Factual Scientific errors in movies...

Either way its become totally official and actually was a minor plot point in several books.

Look, we don’t know for a fact that Neanderthals did or didn’t interbreed. Right now, we think they didn’t. A few ago we did. A few years before that we didn’t. I’d be extremely surprised if they never ever did, even if it didn’t leave a large genetic legacy.

But look, Marvel mutants have already established (A) not to be a separate species: in several potential futures mutants did not comprise the whole populatiopn, although they were more common, and (B) that everyone is actually already a mutant, and its as much chance or genetic luck that causes a given person to get mutant superpowers (as opposed to some other source, such as radiation superpowers or techno-superpowers) Its even possible, albeit difficult, to activate said super-powered genes.

Quote:
Originally Posted by CalMeacham
In The Flight of the hoenix they say that “Henson an Stringfellow built the first heavier-than-air flyer powered by rubber bands”. as I noted in a pice I wrote for Teemings, this is grossly in error.

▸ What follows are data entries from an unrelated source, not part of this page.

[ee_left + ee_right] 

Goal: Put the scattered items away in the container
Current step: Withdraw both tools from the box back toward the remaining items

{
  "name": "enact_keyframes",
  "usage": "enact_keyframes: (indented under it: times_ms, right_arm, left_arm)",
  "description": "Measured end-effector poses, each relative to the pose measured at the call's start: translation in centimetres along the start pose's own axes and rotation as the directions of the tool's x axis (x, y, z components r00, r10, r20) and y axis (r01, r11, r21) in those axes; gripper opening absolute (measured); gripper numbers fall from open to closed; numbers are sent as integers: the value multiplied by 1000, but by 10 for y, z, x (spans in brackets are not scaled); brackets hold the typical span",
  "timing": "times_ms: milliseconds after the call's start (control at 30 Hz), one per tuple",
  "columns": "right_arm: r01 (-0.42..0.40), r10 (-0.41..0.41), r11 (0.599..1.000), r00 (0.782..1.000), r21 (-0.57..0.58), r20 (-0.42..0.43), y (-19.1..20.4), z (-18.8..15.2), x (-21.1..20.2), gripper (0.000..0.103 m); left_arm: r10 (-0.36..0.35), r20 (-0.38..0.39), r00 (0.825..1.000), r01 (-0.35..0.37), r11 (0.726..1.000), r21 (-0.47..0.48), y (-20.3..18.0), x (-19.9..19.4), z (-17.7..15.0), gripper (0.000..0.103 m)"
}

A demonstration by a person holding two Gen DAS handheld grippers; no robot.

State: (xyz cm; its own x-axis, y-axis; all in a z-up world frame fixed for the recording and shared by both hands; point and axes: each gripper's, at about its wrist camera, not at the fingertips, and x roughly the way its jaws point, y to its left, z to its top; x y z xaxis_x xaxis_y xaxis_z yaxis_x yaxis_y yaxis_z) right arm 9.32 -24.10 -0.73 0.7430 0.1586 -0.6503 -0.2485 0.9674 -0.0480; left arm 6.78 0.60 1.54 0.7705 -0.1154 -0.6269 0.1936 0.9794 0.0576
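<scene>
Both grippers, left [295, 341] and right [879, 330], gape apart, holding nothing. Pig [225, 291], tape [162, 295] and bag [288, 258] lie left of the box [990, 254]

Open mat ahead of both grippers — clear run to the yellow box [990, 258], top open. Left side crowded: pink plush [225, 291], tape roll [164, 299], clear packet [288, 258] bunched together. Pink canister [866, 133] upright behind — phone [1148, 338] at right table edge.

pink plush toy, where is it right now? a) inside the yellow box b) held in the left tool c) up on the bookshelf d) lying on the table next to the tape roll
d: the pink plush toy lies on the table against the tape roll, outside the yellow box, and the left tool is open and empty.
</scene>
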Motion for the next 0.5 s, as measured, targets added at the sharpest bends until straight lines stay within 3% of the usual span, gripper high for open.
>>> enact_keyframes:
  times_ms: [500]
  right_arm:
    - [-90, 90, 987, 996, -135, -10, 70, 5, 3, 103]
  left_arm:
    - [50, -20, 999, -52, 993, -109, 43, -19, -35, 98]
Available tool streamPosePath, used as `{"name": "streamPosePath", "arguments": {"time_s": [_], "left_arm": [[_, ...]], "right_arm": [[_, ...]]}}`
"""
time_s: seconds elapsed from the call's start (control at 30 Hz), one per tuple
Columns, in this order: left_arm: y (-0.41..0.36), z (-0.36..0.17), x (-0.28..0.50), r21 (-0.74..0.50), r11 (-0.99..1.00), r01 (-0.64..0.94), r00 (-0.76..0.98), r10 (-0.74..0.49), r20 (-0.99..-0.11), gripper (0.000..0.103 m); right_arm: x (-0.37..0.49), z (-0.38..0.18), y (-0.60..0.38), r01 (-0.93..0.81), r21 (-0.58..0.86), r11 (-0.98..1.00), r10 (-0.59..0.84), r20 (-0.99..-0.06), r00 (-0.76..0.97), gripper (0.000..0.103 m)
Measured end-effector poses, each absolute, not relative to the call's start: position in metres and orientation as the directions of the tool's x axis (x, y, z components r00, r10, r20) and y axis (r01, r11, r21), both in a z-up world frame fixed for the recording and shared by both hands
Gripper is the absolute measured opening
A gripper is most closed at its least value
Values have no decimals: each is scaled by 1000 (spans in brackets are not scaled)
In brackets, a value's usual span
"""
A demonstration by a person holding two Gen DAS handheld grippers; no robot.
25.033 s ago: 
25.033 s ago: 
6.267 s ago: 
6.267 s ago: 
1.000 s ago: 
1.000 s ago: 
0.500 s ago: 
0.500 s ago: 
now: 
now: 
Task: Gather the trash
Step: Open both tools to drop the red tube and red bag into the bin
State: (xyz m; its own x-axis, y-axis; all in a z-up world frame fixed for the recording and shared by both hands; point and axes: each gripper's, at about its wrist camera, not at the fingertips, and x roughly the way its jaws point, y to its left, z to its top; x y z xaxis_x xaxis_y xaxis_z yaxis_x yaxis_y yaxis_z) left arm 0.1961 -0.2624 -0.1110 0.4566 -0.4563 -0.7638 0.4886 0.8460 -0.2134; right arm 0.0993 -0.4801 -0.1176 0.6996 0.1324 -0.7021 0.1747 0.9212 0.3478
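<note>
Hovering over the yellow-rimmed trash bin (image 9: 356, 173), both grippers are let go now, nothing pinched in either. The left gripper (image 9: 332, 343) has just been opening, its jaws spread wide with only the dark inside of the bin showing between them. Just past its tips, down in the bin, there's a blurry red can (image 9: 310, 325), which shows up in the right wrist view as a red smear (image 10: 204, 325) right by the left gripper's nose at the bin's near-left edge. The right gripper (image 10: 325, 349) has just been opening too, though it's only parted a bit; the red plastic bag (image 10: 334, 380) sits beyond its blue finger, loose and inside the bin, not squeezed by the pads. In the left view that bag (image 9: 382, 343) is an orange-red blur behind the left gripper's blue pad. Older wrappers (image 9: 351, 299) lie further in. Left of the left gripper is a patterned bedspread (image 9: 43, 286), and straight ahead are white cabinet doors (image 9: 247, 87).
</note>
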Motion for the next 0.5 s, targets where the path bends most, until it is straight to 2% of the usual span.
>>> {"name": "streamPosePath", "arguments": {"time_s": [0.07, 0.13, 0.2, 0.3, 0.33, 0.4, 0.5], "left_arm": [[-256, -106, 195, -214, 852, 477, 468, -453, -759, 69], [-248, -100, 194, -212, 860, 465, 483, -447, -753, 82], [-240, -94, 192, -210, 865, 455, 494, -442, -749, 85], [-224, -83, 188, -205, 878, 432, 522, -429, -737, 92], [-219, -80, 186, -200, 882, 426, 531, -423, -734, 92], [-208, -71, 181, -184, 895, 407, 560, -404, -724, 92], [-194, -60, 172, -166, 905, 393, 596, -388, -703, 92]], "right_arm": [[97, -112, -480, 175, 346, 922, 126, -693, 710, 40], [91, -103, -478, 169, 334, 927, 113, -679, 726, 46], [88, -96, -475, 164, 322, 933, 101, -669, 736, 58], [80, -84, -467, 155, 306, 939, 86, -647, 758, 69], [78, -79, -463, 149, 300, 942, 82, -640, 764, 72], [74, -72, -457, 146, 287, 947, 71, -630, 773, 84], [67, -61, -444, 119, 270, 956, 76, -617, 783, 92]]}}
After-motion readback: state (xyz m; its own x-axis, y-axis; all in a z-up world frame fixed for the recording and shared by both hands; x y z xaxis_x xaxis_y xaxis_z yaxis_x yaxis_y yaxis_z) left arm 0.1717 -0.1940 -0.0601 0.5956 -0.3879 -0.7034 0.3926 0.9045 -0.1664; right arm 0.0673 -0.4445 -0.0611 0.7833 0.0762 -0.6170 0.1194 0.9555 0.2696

Henson had long been out of the project by the time a flyer had been built. Stringfellow never ued rubber bands – he built his own stea engine(!!) His flying machine – a onoplane – looked a lot more modern than he rght Brothers Flyer, which it predated by a century. It undenabl flew, but t was not a manned craft. And it woulda worked a lot better if he’d pt a tail on it (something obvious in hindsight – but Stringfellow knew that he had no lteral stability, and I’m still surprised he didn’t think of it.) You could argue that this is a historical error, but mixing up rubber bands and steam engins is a big tech error.
Do you have a copy of that article? I’d love to read it.

Here it is from Teemings #15:

http://www.teemings.com/issue15/calmeacham.html

Gravitation and the conservation of momentum are often sacrificed in movies.

Example of gravity - when Batman saves both Nicole Kidman and Robin, they were dropped down the shaft about a second or two before he dove in. Somehow, he was able to pass both of them on the way down. Galileo proved a long time ago that it don’t happen that way.

Example of conservation of momentum - in Jurassic Park, when our heroes are being chased by the raptors, they somehow manage to force a door closed despite a raptor charging against it. So, some adult humans and a couple of kids, combined weight probably no more than 500 lbs and moving at a net speed of, oh 2-3 miles an hour, are somehow able to close a door against a half-ton dinosaur running at a clip of 30-40 m.p.h.? Um, no- the door would be wide open and they’d be on the wall.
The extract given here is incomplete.